# To do
Reproduce all the material verbatim, down to the last line.

# Input data
================
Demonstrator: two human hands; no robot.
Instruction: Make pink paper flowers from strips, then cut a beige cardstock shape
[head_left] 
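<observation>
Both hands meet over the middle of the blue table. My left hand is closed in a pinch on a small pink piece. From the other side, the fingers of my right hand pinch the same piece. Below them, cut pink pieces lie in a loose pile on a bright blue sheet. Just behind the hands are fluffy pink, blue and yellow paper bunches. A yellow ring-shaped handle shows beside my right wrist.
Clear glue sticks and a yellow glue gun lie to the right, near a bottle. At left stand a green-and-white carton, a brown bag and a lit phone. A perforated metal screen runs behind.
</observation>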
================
# Response for this exercise
Demonstrator: two human hands; no robot.
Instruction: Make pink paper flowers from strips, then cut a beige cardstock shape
[head_left] 
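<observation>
Both hands meet over the middle of the blue table. My left hand is closed in a pinch on a small pink piece. From the other side, the fingers of my right hand pinch the same piece. Below them, cut pink pieces lie in a loose pile on a bright blue sheet. Just behind the hands are fluffy pink, blue and yellow paper bunches. A yellow ring-shaped handle shows beside my right wrist.
Clear glue sticks and a yellow glue gun lie to the right, near a bottle. At left stand a green-and-white carton, a brown bag and a lit phone. A perforated metal screen runs behind.
</observation>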

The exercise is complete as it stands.